== Prompt ==
Line by line, restate the material exactly.

== Data provided ==
=======

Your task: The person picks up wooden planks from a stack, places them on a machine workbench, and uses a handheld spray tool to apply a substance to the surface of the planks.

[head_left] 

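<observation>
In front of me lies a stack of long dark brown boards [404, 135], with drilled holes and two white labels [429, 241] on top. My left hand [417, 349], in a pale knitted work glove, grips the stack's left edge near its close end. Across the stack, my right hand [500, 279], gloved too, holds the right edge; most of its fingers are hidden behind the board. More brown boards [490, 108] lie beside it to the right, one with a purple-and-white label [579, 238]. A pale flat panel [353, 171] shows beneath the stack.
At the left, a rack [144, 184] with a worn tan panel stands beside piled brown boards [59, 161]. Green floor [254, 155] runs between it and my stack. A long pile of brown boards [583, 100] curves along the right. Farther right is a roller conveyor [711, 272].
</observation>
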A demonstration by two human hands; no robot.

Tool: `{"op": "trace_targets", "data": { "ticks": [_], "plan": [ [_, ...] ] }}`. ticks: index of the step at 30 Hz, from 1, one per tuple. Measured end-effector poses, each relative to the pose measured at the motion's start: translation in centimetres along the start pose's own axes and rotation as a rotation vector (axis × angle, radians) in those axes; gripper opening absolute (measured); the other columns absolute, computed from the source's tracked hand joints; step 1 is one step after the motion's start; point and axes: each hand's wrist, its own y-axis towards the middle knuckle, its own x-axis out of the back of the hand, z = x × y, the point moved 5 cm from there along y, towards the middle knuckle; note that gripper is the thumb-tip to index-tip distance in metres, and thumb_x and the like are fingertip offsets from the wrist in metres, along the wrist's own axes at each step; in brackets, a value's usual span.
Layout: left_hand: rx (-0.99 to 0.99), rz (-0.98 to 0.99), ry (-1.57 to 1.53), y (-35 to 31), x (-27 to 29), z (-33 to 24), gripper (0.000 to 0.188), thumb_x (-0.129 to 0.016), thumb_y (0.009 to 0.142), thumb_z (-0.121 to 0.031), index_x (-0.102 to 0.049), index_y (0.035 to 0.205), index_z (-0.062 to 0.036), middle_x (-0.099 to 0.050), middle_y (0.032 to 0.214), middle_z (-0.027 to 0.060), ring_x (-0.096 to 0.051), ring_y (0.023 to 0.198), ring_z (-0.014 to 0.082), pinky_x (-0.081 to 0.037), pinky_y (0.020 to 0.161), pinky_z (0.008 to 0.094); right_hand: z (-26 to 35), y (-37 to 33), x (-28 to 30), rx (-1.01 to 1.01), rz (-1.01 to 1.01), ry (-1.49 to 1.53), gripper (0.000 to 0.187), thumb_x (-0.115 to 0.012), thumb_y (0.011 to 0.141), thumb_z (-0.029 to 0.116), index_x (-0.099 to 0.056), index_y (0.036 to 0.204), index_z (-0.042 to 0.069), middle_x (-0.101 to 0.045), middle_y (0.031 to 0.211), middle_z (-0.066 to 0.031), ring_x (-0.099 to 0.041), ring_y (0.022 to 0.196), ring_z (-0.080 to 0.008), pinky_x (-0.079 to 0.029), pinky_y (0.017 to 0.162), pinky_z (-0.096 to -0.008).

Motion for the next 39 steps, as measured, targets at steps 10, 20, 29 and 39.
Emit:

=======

== Your response ==
Your task: The person picks up wooden planks from a stack, places them on a machine workbench, and uses a handheld spray tool to apply a substance to the surface of the planks.

[head_left] 

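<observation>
In front of me lies a stack of long dark brown boards [404, 135], with drilled holes and two white labels [429, 241] on top. My left hand [417, 349], in a pale knitted work glove, grips the stack's left edge near its close end. Across the stack, my right hand [500, 279], gloved too, holds the right edge; most of its fingers are hidden behind the board. More brown boards [490, 108] lie beside it to the right, one with a purple-and-white label [579, 238]. A pale flat panel [353, 171] shows beneath the stack.
At the left, a rack [144, 184] with a worn tan panel stands beside piled brown boards [59, 161]. Green floor [254, 155] runs between it and my stack. A long pile of brown boards [583, 100] curves along the right. Farther right is a roller conveyor [711, 272].
</observation>
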A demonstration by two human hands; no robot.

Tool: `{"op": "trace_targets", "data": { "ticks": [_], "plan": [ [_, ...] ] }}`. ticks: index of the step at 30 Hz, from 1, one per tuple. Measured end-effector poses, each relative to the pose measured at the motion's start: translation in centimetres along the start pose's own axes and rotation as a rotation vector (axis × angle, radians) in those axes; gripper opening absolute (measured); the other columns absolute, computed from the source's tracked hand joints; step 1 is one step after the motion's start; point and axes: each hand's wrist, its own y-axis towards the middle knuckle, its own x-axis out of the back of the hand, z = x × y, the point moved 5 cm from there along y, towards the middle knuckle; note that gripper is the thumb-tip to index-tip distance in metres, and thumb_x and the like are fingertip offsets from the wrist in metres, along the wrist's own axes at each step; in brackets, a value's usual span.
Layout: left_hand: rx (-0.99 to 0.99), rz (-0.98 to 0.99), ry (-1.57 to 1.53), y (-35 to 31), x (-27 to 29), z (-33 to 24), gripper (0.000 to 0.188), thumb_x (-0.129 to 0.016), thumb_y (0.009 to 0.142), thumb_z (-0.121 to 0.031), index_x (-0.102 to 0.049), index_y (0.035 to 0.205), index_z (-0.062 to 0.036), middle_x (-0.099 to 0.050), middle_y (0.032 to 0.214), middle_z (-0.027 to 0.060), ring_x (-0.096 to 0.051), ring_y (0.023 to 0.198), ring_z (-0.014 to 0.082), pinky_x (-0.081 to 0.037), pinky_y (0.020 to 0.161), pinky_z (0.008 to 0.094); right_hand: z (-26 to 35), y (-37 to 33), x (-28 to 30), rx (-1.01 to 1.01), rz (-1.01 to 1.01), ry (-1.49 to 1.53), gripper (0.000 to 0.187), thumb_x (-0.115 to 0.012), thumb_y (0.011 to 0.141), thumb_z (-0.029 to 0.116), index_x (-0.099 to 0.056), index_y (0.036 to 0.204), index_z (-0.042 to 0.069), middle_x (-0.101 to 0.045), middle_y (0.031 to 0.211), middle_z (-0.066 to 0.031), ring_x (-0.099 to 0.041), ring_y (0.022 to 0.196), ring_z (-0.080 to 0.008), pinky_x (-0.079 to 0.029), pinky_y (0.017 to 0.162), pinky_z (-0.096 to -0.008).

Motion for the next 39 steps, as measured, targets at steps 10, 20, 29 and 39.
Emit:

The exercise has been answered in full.